▶ [YOUR OBJECTIVE] Please give the number of lines in the listing that include the word "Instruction", with no other words.

▶ [EXTRACTED MATERIAL]

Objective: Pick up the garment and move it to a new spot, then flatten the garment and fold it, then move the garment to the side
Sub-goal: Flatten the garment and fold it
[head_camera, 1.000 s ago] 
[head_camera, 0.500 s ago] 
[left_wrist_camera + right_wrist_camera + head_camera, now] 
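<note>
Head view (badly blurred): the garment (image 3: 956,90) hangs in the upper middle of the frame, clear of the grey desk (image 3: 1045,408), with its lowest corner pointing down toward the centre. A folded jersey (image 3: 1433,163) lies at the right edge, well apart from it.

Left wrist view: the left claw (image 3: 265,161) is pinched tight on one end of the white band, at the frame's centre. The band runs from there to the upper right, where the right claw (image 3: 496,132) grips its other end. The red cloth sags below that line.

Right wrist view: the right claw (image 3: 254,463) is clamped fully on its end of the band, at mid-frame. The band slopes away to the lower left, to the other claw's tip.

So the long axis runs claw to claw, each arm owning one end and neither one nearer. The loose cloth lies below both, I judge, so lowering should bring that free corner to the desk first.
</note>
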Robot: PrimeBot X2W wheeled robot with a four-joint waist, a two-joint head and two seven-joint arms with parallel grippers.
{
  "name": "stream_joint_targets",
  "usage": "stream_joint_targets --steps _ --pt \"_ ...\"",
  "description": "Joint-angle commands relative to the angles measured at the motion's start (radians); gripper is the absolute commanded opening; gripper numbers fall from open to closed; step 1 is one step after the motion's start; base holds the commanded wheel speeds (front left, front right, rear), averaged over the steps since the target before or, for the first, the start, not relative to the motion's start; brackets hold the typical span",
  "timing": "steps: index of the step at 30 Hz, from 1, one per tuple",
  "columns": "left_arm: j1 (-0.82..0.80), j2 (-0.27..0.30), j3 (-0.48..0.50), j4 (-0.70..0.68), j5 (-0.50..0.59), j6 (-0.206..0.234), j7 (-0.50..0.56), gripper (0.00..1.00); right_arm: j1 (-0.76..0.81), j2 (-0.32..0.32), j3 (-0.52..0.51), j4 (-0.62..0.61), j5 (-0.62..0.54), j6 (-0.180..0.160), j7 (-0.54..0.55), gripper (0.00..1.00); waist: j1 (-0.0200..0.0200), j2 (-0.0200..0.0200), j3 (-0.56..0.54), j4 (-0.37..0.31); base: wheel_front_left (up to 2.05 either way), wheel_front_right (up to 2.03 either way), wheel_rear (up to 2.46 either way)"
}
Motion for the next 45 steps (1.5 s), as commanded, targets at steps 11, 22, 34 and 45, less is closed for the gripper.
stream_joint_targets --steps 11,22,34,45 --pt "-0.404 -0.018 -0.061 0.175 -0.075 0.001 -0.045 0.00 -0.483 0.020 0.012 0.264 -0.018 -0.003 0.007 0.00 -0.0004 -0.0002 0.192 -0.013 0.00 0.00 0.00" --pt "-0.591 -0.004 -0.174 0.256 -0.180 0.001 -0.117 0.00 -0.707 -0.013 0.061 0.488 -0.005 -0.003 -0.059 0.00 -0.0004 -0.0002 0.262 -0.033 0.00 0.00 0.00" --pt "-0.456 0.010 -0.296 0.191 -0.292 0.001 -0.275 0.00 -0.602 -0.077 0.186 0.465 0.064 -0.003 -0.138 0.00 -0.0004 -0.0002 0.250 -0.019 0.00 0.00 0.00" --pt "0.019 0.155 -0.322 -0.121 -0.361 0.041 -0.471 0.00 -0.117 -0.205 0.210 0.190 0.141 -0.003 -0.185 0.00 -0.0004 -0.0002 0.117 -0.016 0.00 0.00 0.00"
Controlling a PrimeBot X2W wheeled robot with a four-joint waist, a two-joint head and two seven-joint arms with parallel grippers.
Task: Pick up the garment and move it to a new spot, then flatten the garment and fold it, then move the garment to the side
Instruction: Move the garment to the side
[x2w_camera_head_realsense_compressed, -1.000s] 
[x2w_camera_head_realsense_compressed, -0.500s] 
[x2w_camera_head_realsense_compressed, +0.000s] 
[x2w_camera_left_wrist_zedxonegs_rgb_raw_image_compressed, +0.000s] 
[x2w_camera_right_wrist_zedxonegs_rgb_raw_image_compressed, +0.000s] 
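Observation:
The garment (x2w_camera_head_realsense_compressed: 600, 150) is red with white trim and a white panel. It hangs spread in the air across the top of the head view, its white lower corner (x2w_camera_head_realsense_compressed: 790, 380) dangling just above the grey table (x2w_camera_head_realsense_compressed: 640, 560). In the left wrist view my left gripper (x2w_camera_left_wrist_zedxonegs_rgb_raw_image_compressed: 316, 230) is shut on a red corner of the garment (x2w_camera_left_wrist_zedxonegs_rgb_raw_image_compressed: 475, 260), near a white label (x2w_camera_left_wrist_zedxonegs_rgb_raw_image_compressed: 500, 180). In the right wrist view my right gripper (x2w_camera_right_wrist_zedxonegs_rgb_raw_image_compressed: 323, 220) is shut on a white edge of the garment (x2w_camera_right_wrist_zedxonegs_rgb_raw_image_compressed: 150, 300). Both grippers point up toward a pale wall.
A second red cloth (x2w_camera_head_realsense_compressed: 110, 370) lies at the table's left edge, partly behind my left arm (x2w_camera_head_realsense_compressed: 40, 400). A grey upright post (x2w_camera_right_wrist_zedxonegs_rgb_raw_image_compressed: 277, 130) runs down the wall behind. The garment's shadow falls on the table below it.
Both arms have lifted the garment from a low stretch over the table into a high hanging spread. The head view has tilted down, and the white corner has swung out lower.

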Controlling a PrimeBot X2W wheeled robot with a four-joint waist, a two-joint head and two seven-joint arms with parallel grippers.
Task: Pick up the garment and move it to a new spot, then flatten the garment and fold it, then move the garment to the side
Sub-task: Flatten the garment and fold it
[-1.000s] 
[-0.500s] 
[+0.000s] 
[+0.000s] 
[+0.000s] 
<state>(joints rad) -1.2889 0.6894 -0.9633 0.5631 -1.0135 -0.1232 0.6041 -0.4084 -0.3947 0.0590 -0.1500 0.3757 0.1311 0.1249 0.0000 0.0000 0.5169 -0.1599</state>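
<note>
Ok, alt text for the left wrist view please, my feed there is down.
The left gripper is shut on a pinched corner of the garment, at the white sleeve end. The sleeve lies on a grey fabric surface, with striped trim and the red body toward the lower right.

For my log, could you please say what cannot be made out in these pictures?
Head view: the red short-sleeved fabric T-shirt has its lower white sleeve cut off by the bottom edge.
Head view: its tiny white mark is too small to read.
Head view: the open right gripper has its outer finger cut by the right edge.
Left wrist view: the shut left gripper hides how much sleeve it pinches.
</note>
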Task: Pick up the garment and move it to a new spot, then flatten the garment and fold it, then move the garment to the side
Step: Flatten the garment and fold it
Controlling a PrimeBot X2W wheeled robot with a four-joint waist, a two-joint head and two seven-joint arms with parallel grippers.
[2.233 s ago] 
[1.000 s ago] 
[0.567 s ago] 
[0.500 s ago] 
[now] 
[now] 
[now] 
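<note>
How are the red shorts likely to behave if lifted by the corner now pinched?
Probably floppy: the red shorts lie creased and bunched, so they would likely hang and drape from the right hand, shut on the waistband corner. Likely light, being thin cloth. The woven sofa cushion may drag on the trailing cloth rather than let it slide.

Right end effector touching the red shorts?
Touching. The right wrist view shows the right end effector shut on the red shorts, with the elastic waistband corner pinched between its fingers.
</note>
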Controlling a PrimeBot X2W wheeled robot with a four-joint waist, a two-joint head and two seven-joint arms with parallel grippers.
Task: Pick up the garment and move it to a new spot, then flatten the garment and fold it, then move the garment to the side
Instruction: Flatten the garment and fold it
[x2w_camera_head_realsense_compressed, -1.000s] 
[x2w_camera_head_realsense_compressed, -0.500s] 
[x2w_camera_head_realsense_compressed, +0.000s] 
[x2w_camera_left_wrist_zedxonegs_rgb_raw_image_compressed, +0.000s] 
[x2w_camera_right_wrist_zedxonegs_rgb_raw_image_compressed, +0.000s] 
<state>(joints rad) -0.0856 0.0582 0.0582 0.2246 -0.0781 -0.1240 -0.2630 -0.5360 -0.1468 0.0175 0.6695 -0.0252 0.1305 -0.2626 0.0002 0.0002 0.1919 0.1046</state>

▶ [SOLUTION TO THE PROBLEM] 2